Помню самый неловкий момент в моей жизни: наше с Велой бракосочетание. Мой школьный приятель, которого я пригласил на свадьбу, проникся к Веле самыми теплыми чувствами. Пока судья искал в книге текст для церемонии бракосочетания, он шептал мне на ухо: «Даже если ваш брак не продлится и полугода, даже если это только на месяц, поверь мне, игра стоит свеч. Такая грудь, бедра, лицо…»
Заканчивая разговор с Велой в банке, я услышал свой решительный и серьезный голос:
– Я уже давным-давно примирился с мыслью о смерти. О естественной смерти, как у всех. На своем веку я повидал немало таких смертей и чувствую, что готов. Быть может, мое воображение слишком живо рисует холод и сырость могилы. Я чересчур часто представляю ее себе во всех подробностях и испытываю слишком сильные чувства к покойникам. Но я никогда и ни за что не соглашусь отдать собственную жизнь и смерть в руки экспериментальной медицины. Меня оскорбляет твое предложение. Впрочем, однажды ты умудрилась склонить меня к браку – быть может, это дает тебе основание полагать, что ради тебя я пойду на что угодно, даже на заморозку.

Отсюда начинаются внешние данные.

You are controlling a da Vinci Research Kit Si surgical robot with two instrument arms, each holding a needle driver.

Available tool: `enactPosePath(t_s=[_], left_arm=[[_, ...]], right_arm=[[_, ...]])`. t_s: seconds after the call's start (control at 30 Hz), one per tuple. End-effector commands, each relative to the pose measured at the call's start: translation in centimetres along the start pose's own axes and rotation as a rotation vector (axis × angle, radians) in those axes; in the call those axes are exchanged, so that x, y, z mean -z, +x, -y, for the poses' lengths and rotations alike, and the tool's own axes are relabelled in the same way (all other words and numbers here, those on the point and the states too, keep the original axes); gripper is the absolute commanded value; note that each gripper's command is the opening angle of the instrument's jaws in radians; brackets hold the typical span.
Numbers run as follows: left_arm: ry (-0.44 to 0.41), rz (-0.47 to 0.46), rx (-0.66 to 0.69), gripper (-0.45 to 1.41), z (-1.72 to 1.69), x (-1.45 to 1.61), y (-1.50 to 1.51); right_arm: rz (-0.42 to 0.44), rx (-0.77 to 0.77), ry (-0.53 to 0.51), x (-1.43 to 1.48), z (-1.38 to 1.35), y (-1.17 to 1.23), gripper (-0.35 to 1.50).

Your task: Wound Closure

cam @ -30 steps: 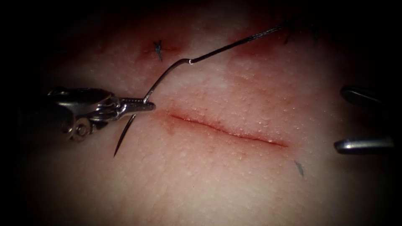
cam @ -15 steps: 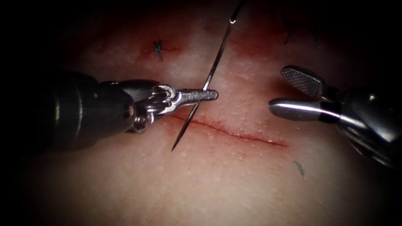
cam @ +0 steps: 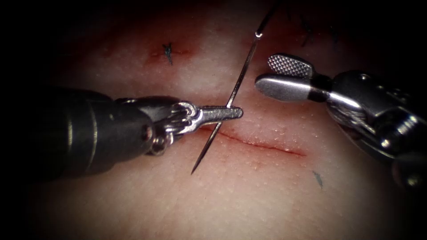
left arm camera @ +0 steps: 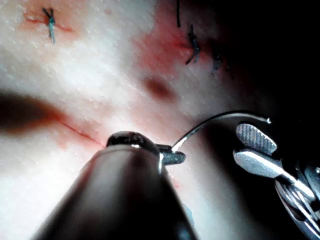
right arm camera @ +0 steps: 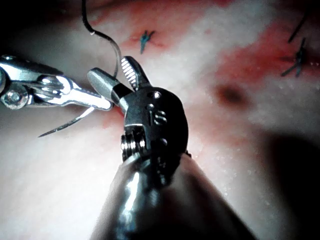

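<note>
The needle (cam: 224,109) is gripped about mid-curve by the left tool (cam: 235,113), its jaws clamped tight on the steel, and it is held clear above the tissue (cam: 231,195), not in it. Its point is seen hanging just below the cut (cam: 258,143), near the cut's left end, while its tail is carried up past the cut's upper side, where the thread (cam: 269,13) is attached. The right tool (cam: 271,75) is found above the cut, just beside the needle's upper part, its jaws spread apart and nothing held between them. Dark stitches (cam: 167,52) are seen well above the cut, with red fluid (cam: 267,49) smeared around them.
</note>
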Motion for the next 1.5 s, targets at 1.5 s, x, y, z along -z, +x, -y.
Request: enactPosePath(t_s=[1.5], left_arm=[[-0.011, -0.012, -0.027, -0.45, -0.17, -0.03, -0.05]], right_arm=[[0.019, 0.014, -0.070, -0.48, 0.04, -0.18, 0.79]])
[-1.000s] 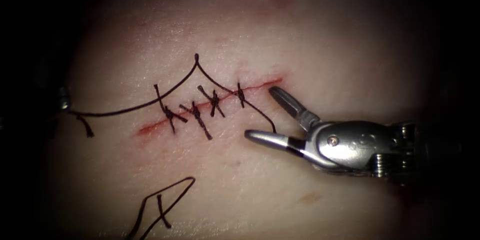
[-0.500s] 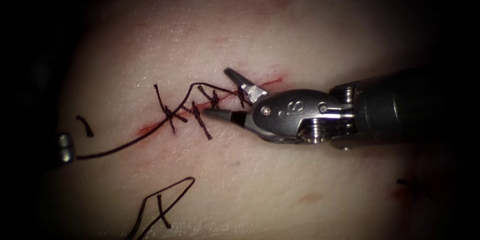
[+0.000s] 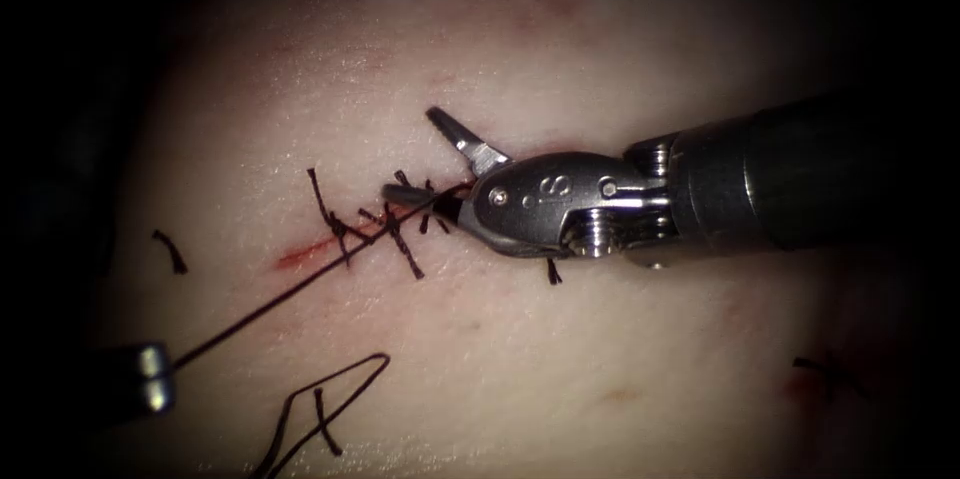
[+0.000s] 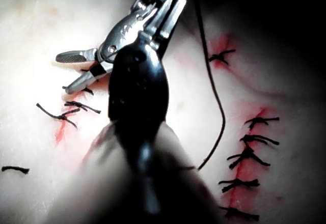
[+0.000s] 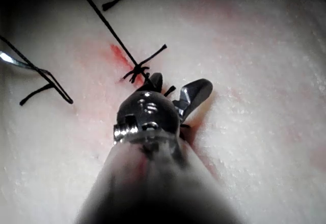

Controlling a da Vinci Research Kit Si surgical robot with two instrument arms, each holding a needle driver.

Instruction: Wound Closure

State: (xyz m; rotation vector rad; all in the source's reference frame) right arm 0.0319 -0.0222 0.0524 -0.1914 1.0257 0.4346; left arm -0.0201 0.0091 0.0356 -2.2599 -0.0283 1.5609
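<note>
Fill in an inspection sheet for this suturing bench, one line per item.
Surface: tissue, pale, with a slanted cut and red fluid along it.
Job's things: several knotted stitches cross the cut; thread runs taut from them to the lower left.
Clutter: cut ends of thread lie left of the cut; a loose loop of thread lies below it.
Grippers: right tool is over the stitches with its jaws open, one either side of the thread, holding nothing; left tool holds the thread's far end.
Cables: nothing seen.
Surroundings: nothing seen.
</note>
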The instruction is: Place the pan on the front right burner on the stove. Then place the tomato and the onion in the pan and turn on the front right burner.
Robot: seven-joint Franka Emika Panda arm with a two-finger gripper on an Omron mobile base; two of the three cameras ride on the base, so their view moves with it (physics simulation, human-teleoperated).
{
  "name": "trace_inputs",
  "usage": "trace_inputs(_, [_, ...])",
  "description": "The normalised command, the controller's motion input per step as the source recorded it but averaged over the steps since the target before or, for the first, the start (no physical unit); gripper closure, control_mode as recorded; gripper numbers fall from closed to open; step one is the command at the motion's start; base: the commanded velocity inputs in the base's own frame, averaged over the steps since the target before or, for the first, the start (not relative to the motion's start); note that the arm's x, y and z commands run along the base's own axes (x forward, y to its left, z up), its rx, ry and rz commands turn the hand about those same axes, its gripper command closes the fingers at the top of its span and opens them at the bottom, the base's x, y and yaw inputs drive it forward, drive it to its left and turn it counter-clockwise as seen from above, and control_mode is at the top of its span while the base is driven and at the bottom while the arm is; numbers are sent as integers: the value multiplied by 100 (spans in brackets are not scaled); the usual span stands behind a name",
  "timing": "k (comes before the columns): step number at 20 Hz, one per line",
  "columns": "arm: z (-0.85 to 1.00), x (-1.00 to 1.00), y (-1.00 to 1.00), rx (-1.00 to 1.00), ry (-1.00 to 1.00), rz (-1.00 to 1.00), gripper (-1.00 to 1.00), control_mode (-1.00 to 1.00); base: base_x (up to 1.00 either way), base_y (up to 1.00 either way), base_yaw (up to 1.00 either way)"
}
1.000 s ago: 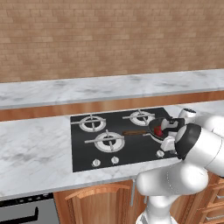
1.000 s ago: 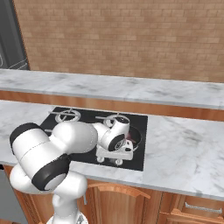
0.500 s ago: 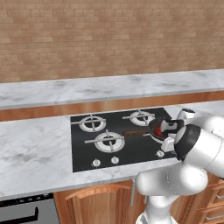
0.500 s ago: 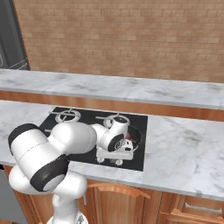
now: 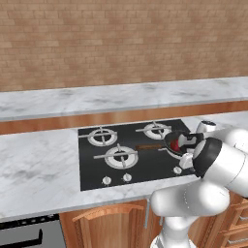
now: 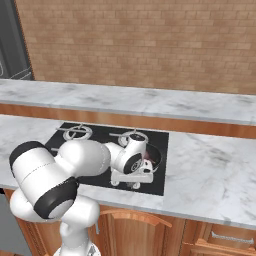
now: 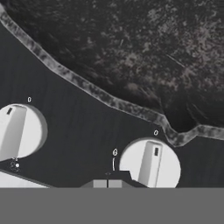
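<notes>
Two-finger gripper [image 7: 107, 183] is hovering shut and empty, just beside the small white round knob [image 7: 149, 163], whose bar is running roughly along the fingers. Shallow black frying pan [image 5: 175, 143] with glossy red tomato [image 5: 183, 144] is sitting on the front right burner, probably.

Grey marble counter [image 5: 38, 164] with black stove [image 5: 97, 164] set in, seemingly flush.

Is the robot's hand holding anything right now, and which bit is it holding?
Nothing is held. The gripper is shut with nothing between its fingertips, hanging just over a white knob at the front of the stove.
</notes>
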Motion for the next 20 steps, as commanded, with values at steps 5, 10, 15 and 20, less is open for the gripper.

– Да, я действительно думаю, что ты мне кое-чем обязан, – не слушая, повторила Вела.
Одной из трудностей нашей семейной жизни – источником бесконечных недоразумений – было то, что Вела никак не могла понять мою картину мира. Собаки понимают юмор. Кошки же никогда, никогда не улыбаются. Вела смеялась, если смеялись окружающие ее люди, но без подсказки не выдавливала из себя даже улыбки. А меня – развлекающего гостей за ужином – подозревала в том, что предметом всех шуток я делаю ее.
Стоя в банке у сияющей мраморной стены с врезанными в нее монетами, я, вероятно, и не догадывался, что в этот самый миг врачи боролись за мою жизнь. Они назначали лекарства, медсестры за мной ухаживали, лаборанты делали анализы – все работали, чтобы мне помочь. Когда – и если – спасение бы состоялось, я смог бы жить дальше как ни в чем не бывало.
И если бы не прочитанная однажды статья о Говарде Хьюзе, Вела никогда бы не предложила мне криоконсервацию – и никогда бы не призналась, что хочет творить непотребства с молодым испанцем, пока я – глыба льда – лежу и жду воскресения.
Я ничуть не сомневался в реальности происходящего. Банк, Вела, ее испанский жеребец, банкир и рассуждения о сексуальной революции – все это, казалось, действительно происходит со мной.
– Про эту встречу в банке, – позже сказала Розамунда, моя настоящая жена. – Почему тебе кажется реальным только самое плохое? Такое ощущение, что я никогда не смогу уговорить тебя не заниматься садизмом.
– Да, – кивнул я, – есть в этом какое-то странное удовлетворение: если все плохо – значит, по-настоящему. Такова жизнь, что поделать. Мозг – зеркало, отражающее мир. Конечно, мы видим только картинки, отражение реальности, а не саму реальность, однако эти картинки нам дороги, мы любим их, невзирая на понимание, что зеркало-то кривое. Впрочем, сейчас не время для философских бесед.
В реанимации я был пациентом, на жизнь которого можно было делать ставки, если бы местные сотрудники отличались любовью к азартным играм. Но эти люди ею не отличались и никогда бы так не поступили. Иногда я сталкивался с некоторыми из них в коридорах больницы, и они восклицали: «О, да вы пошли на поправку! Как здорово! Ни за что бы не подумал. Вы настоящий боец. Я бы и двух центов не поставил на то, что вы выживете».